Hoeffding Trees, a variant of Decision Trees which operate in a streaming fashion can be used for analyzing huge datasets without storing large amounts of data.
Wassily Hoeffding invented an inequality which quantifies the probability of a random variable's magnitude; randomly creating samples of large data and leading to determine which sampled subset is appropriate for use in a coarser model.
Hoeffding Trees can be utilized to accurately train a model, even on every tweet made on Twitter while using almost no local memory, by grouping data into subsamples and minimizing costs.
Hoeffding Trees offer an easy and effective means of reducing memory complexity by keeping track of training data while we also do not have to store the subsamples of data used in the grouping process.
These Trees are not only used in classification tasks but also regression tasks for other types of data. Such methods can be used for new data points coming from social media.

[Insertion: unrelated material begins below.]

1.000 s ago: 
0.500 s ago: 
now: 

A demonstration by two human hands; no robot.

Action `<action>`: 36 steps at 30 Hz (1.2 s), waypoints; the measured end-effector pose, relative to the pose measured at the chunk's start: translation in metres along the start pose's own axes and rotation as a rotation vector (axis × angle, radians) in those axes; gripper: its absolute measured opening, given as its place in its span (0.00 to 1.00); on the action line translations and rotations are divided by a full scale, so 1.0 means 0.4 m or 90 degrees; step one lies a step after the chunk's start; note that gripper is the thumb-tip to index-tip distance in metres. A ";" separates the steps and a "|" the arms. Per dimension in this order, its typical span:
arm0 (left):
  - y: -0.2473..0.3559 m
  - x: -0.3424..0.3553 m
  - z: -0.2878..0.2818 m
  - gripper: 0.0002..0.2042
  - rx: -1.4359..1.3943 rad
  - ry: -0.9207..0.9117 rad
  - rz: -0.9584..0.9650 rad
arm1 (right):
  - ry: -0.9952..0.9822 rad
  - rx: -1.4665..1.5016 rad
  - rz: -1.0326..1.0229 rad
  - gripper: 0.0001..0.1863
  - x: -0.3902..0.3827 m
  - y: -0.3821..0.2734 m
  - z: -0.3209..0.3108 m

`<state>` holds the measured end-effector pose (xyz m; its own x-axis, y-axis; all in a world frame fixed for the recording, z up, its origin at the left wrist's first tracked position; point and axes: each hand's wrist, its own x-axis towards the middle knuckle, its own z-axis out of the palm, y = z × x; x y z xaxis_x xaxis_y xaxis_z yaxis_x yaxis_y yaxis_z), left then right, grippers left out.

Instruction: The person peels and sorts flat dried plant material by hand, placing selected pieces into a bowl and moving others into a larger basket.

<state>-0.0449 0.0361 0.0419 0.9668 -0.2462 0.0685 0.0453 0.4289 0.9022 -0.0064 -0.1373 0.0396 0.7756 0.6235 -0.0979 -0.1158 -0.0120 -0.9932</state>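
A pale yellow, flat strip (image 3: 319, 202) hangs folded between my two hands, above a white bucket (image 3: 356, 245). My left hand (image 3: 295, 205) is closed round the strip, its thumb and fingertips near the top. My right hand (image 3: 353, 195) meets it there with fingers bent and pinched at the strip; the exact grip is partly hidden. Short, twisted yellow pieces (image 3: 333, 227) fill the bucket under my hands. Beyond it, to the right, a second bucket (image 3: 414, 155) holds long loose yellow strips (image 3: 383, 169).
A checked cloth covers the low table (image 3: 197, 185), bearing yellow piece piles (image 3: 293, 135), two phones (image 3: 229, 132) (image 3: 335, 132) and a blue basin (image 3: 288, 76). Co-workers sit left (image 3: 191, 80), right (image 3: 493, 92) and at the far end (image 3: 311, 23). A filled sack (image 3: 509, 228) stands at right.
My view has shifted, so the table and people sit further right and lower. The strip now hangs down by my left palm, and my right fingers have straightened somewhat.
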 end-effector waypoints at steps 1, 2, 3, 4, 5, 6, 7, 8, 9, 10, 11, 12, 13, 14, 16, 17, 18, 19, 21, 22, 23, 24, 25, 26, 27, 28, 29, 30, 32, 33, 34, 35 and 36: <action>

Hoeffding Trees offer a feasible solution to the constraint in training decision tree models on large datasets with an endless stream of new data points coming in through social media.
As opposed to a standard model which finds the entirety of training data, Hoeffding Trees operate while subsampling the correct amount of training data thus building the tree with quite accurate yet incomplete information.
This article provides a high-level overview of advanced technical methods that could be used in live streaming which required the creation of a workflow which was developed after studying Hoeffding Trees.
Hoeffding Trees are incredibly fast, cheap and accurate which is made possible by restricting each internal node of the tree to subsamples regardless of the size of the dataset.
Overall we can safely train our models on a huge volume of data — and stream it — without worrying about RAM and other processing power issues.